Temeraire shook his head. "Strategon and Incendius are Spitfires," he explained. "Spitfires are British dragons descended from Iskierka, but Iskierka herself was a Kazilik from Turkey."

"Was she as fierce as they say?"

Temeraire looked down bemusedly. "As fierce as who say?"

"Strategon told me that Iskierka was the fiercest dragon to ever live. He said that it was because of her that we beat Napoleon. He tried to say that she was the one who won the battle of Waterloo, and not you, but I told him that I'd tell you what he'd said and that you'd eat him if he didn't take it back!"

Temeraire tried and failed to restrain his laughter. "You should not be threatening the other dragons in my name," he said, doing his best impression of James. "I would not have eaten him. Instead I would have made you apologize to him and then perhaps I would have let him eat you, or at least cook you a bit."

"You would not!" said Katie with certainty, and Temeraire merely shook his head and smiled.

"So... what was she like? And Sir Granby?" asked Katie a moment later.
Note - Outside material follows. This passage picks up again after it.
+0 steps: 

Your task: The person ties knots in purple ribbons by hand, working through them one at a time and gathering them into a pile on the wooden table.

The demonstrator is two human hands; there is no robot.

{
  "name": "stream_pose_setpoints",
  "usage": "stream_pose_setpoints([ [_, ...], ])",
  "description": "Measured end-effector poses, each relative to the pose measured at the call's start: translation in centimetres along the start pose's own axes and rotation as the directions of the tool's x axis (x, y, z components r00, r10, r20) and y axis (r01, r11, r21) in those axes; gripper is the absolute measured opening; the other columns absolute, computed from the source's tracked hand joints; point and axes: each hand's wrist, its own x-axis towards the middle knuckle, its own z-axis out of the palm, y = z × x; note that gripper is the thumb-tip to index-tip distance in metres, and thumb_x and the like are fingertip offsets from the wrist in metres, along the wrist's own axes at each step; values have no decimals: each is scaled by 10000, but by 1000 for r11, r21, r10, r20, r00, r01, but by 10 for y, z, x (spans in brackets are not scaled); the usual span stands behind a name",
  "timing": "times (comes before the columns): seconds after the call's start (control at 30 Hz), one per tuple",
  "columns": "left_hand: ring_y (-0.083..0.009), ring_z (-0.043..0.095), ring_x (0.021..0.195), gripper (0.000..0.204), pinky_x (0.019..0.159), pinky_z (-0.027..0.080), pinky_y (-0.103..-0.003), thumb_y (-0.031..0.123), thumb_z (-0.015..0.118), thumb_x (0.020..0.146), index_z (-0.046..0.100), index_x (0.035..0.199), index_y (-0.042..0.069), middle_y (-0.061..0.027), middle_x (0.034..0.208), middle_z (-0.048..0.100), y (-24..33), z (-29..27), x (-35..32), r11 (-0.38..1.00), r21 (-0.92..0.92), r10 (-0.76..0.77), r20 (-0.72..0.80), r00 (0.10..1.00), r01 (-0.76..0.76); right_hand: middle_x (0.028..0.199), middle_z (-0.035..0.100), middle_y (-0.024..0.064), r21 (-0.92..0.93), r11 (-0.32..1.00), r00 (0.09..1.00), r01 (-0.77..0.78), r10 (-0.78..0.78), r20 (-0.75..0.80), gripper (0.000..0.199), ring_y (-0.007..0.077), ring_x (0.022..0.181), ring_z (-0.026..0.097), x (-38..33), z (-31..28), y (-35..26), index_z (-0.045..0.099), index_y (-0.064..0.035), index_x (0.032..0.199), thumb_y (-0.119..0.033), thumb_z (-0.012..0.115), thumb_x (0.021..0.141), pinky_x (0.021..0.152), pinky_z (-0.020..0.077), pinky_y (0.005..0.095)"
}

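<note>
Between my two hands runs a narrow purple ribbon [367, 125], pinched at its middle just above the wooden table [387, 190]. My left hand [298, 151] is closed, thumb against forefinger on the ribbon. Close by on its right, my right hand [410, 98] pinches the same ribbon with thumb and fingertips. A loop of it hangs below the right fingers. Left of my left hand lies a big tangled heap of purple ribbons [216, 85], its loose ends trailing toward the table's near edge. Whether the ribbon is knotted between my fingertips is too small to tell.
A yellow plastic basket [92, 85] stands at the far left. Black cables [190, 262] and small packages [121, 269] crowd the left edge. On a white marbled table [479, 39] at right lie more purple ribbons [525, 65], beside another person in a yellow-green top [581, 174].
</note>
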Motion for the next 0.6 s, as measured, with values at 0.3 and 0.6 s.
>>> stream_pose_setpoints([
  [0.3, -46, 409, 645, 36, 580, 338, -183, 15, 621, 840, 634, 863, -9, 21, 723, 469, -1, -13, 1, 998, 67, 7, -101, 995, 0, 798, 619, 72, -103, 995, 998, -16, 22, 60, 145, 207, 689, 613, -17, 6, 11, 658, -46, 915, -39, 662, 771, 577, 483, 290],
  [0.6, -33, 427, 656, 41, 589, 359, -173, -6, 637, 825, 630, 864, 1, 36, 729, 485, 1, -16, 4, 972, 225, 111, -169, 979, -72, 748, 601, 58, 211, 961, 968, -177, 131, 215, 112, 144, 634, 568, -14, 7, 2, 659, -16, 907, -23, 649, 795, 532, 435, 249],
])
"Iskierka was very fierce," he said almost wistfully, remembering her straining at her chains in her enclosure in Danzig, or the fleet of merchant ships she had collected upon their return from Africa during the plague year. "She was brave and strong and had an enormous temper, and would sometimes go hunting for French dragons even when there was no fighting to be done, because she wished to win more prizes for Granby." His voice began to unconsiously shift from that of a bemused babysitter to a storyteller remembering an epic tale from long ago. "When we returned from France after we delivered the mushrooms to Napoleon so that the dragons in Europe would not die, and the admiralty wished to hang Laurence for treason, she was one of the reasons they did not."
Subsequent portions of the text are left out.